:: Work order ::
Of all the lines below, output only those starting at the one with "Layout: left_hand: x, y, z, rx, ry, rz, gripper" and ending at the one with "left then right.", both ends included, exactly as written.

:: The data ::
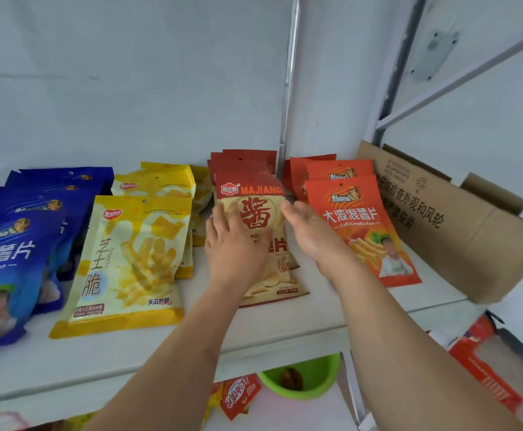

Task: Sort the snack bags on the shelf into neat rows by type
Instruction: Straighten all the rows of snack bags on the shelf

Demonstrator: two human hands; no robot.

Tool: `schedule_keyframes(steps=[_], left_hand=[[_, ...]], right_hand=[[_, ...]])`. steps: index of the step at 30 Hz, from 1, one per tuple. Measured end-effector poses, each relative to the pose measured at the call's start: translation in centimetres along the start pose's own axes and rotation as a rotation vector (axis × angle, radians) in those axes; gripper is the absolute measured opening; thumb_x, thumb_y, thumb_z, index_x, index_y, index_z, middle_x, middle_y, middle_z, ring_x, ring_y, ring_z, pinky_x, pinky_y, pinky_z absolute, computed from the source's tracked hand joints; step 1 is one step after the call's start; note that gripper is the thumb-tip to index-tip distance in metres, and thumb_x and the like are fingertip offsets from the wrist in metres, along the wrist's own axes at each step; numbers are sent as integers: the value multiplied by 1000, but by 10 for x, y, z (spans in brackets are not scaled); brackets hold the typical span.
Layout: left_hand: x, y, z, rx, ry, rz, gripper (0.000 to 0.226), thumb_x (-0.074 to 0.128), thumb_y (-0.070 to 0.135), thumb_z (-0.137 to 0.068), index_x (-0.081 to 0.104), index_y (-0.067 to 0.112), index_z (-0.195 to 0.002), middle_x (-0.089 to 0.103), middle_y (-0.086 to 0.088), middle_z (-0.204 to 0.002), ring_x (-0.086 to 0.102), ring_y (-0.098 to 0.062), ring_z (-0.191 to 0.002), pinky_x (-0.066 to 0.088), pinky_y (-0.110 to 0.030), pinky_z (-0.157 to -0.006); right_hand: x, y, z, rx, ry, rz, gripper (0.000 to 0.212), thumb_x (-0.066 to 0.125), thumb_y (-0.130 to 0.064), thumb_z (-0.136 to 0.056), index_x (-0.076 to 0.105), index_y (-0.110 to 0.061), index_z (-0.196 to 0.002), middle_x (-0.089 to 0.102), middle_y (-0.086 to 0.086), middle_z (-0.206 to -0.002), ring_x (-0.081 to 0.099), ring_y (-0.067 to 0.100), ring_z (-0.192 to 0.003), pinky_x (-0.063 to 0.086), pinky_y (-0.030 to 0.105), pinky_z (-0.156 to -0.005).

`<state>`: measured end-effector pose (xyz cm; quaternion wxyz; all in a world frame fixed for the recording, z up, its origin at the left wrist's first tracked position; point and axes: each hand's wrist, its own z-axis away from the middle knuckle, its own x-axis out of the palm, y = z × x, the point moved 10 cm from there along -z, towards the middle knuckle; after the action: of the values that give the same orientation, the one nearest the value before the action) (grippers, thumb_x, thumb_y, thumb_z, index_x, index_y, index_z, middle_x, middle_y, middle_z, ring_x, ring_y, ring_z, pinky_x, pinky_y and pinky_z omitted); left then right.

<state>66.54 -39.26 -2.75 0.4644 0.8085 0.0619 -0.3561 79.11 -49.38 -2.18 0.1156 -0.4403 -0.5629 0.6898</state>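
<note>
Snack bags lie on a white shelf [285, 325] in four rows by colour. At the left are blue bags [11, 244], then yellow bags [129, 262], then dark red and beige MAJIANG bags [257, 209], then orange bags [359, 219] at the right. My left hand [235, 247] lies flat with straight fingers on the front MAJIANG bag's left half. My right hand [310, 228] touches that bag's right edge with straight fingers, between it and the front orange bag. More MAJIANG bags [244, 160] stand behind the front one.
A brown cardboard box [459, 225] lies at the shelf's right end beside the orange bags. A metal upright [289, 88] runs behind the rows. Below the shelf are a green bowl [303, 377], a red snack bag [241, 396] and a red carton [484, 368].
</note>
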Motion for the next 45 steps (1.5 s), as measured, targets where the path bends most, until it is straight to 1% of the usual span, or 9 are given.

:: Answer to this exercise ::
Layout: left_hand: x, y, z, rx, ry, rz, gripper (0.000 to 0.226), thumb_x (-0.074 to 0.128), thumb_y (-0.070 to 0.135), thumb_z (-0.137 to 0.068), index_x (-0.081 to 0.104), index_y (-0.067 to 0.112), index_z (-0.195 to 0.002), middle_x (-0.089 to 0.103), middle_y (-0.086 to 0.088), middle_z (-0.204 to 0.002), ring_x (-0.086 to 0.102), ring_y (-0.098 to 0.062), ring_z (-0.191 to 0.002), pinky_x (-0.066 to 0.088), pinky_y (-0.110 to 0.030), pinky_z (-0.157 to -0.006); right_hand: x, y, z, rx, ry, rz, gripper (0.000 to 0.212), thumb_x (-0.066 to 0.125), thumb_y (-0.130 to 0.064), thumb_z (-0.136 to 0.056), index_x (-0.076 to 0.105), index_y (-0.110 to 0.061), index_z (-0.196 to 0.002), middle_x (-0.089 to 0.102), middle_y (-0.086 to 0.086), middle_z (-0.206 to -0.002), ring_x (-0.081 to 0.099), ring_y (-0.067 to 0.100), ring_z (-0.192 to 0.003), pinky_x (-0.063 to 0.086), pinky_y (-0.030 to 0.105), pinky_z (-0.156 to -0.005).

`<state>`: measured end-effector pose (xyz cm; quaternion wxyz; all in a world frame fixed for the recording, z up, its origin at the left wrist's first tracked position; point and axes: each hand's wrist, its own z-axis away from the middle knuckle, its own x-axis out of the palm, y = z × x, the point moved 10 cm from there along -z, towards the middle knuckle; after the action: of the values that give the same orientation, the one nearest the value before the action) (grippers, thumb_x, thumb_y, thumb_z, index_x, index_y, index_z, middle_x, middle_y, middle_z, ring_x, ring_y, ring_z, pinky_x, pinky_y and pinky_z omitted); left then right.

Nothing remains to be answered in this exercise.